(REQUIRED WORK) Among the entries below, extract exactly the lines that run from the one with "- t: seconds" through the one with "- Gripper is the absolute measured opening", both ends included.

Data entries:
● ● ● ● ● ● ●

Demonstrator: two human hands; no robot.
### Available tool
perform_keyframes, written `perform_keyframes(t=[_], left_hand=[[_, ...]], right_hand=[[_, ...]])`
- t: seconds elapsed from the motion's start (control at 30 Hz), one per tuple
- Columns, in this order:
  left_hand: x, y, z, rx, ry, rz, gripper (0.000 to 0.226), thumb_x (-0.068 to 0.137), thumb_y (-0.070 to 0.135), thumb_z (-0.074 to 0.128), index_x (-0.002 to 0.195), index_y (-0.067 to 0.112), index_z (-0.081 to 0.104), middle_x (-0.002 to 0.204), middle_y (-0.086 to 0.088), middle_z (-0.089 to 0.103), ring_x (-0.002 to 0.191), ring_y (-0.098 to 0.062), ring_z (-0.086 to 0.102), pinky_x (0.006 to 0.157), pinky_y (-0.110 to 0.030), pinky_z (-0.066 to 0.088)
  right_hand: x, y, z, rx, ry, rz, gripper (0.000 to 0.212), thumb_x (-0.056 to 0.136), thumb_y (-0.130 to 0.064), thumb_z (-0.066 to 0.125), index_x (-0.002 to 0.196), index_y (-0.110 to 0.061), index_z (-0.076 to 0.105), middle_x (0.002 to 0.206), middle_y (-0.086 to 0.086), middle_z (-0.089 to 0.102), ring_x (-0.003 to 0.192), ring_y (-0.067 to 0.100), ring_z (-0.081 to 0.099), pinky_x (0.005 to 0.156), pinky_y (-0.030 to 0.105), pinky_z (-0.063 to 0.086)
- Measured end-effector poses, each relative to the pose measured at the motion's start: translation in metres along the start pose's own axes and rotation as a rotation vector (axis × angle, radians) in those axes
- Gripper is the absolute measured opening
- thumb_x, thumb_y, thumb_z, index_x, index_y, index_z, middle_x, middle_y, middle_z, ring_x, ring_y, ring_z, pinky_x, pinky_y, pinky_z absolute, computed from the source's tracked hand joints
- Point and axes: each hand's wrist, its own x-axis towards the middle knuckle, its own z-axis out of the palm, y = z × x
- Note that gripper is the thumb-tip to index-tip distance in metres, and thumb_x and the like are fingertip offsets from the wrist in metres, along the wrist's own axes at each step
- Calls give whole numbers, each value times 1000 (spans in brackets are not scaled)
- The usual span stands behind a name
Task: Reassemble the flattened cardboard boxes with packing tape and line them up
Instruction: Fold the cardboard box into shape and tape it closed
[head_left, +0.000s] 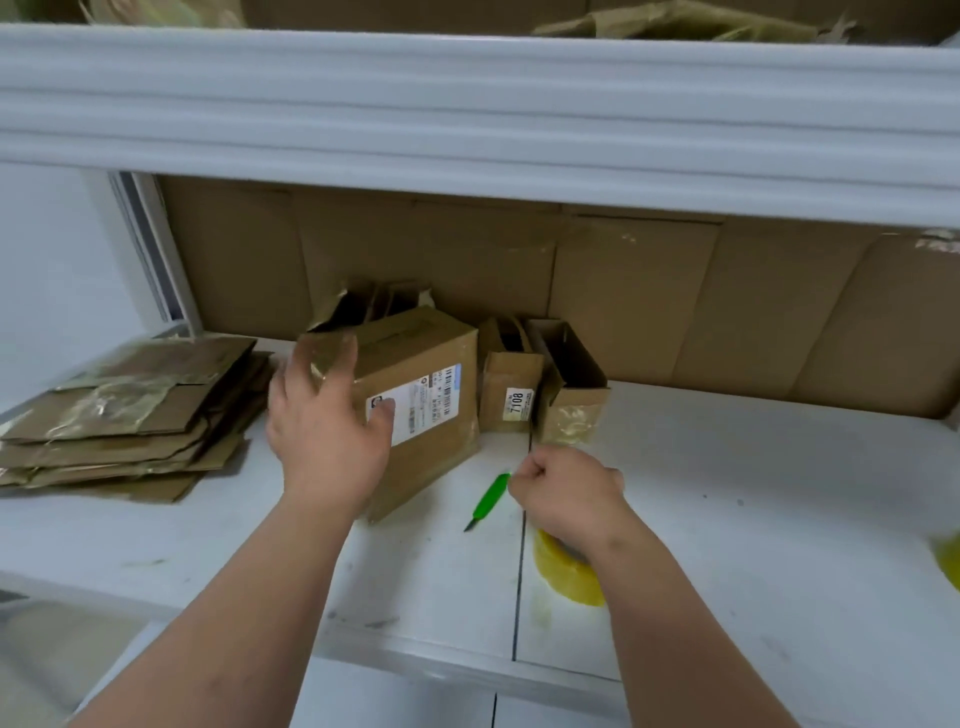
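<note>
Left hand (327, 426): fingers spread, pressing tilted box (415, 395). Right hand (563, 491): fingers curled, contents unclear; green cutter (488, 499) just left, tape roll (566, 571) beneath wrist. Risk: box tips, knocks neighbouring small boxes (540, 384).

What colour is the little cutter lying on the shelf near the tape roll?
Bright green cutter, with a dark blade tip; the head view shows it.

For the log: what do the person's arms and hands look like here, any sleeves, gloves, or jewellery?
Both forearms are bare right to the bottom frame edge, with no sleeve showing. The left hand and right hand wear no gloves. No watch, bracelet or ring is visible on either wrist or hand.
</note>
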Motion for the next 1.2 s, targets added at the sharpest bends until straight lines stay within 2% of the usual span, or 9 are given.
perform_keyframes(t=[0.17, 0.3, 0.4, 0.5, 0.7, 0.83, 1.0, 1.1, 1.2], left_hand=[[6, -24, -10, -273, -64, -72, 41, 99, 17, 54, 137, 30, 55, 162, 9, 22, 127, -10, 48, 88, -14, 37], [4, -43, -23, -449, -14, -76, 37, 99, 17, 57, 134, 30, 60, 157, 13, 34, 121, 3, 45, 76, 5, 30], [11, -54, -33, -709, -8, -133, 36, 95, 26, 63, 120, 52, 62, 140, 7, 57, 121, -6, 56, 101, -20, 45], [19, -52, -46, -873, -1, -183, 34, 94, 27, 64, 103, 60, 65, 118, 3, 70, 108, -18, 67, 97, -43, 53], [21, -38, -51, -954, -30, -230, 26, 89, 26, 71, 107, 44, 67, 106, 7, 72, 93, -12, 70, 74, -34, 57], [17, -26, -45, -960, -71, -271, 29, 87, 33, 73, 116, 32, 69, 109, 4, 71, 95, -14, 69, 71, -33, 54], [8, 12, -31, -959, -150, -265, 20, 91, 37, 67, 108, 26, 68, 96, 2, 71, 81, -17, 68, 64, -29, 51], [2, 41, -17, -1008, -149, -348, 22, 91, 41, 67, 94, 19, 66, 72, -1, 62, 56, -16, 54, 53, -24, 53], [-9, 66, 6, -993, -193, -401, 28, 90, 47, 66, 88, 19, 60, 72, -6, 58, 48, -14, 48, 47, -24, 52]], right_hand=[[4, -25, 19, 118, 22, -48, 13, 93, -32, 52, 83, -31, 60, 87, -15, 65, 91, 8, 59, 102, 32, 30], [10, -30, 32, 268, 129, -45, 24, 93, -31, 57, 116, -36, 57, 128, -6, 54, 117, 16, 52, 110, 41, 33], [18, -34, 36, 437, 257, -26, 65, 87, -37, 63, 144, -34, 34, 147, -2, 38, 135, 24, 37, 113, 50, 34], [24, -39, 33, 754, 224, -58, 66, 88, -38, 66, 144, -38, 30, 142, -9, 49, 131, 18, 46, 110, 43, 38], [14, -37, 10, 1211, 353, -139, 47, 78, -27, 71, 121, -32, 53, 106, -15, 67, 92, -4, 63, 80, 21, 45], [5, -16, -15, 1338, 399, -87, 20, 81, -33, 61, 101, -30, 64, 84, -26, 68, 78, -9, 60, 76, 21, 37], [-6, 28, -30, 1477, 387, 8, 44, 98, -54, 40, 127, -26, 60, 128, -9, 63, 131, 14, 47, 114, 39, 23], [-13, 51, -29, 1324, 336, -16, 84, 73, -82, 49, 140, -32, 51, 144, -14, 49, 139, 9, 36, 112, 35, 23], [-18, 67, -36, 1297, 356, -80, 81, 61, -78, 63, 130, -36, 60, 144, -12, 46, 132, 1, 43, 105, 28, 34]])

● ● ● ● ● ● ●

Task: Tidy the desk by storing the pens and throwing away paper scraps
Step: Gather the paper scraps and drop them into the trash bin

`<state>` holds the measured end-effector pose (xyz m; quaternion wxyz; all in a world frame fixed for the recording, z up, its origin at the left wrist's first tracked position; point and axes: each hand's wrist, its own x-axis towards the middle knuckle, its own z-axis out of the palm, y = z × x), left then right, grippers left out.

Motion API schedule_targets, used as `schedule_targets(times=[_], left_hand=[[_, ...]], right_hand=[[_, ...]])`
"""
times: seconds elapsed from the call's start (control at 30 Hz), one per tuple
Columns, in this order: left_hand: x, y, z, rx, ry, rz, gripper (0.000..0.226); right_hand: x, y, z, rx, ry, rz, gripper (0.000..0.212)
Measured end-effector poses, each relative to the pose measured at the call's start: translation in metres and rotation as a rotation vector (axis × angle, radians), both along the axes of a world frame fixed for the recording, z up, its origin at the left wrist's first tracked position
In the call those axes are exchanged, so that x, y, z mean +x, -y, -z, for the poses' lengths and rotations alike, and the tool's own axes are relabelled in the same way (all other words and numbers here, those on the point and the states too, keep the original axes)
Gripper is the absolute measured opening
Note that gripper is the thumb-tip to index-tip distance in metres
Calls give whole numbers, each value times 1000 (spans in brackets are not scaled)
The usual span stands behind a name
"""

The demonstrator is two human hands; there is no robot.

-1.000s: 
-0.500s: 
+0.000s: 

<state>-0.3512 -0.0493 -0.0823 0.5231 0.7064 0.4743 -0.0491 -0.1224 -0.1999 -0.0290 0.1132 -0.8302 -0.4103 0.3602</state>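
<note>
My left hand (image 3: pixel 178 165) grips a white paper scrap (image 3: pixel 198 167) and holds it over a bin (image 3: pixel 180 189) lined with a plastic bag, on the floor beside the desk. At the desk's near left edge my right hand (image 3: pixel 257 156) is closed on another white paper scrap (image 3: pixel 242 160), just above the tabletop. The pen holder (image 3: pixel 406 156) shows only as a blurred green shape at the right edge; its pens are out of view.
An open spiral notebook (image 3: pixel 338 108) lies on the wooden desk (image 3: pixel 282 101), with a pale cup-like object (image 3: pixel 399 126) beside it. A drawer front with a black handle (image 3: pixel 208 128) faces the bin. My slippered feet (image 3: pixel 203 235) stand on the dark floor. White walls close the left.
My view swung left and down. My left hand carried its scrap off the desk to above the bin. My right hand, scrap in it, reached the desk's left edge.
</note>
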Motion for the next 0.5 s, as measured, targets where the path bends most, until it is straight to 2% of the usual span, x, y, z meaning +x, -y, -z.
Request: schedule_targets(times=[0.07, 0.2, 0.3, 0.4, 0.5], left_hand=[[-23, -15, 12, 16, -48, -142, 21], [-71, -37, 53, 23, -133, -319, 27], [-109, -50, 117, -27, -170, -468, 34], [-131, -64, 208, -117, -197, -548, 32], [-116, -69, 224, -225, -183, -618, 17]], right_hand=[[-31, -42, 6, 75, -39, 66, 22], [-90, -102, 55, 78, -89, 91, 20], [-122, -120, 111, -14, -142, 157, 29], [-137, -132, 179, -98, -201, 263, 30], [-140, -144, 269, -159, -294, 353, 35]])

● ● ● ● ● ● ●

(PROBLEM SOLUTION)
- t: seconds elapsed from the motion's start (control at 30 Hz), one per tuple
- Columns, in this order:
  left_hand: x, y, z, rx, ry, rz, gripper (0.000 to 0.226), thumb_x (-0.068 to 0.137), thumb_y (-0.070 to 0.135), thumb_z (-0.074 to 0.128), index_x (-0.002 to 0.195), index_y (-0.067 to 0.112), index_z (-0.081 to 0.104), middle_x (-0.002 to 0.204), middle_y (-0.086 to 0.088), middle_z (-0.089 to 0.103), ring_x (-0.002 to 0.191), ring_y (-0.098 to 0.062), ring_z (-0.086 to 0.102), pinky_x (0.006 to 0.157), pinky_y (-0.110 to 0.030), pinky_z (-0.066 to 0.088)
  right_hand: x, y, z, rx, ry, rz, gripper (0.000 to 0.212), thumb_x (-0.056 to 0.136), thumb_y (-0.130 to 0.064), thumb_z (-0.066 to 0.125), index_x (-0.002 to 0.196), index_y (-0.110 to 0.061), index_z (-0.076 to 0.105), middle_x (0.002 to 0.206), middle_y (-0.086 to 0.086), middle_z (-0.089 to 0.102), ring_x (-0.003 to 0.192), ring_y (-0.067 to 0.100), ring_z (-0.081 to 0.099), pinky_x (0.005 to 0.156), pinky_y (-0.030 to 0.105), pinky_z (-0.063 to 0.086)
- Measured end-effector poses, each relative to the pose measured at the motion's start: translation in metres along the start pose's own axes and rotation as a rotation vector (axis × angle, radians) in those axes
- Gripper is the absolute measured opening

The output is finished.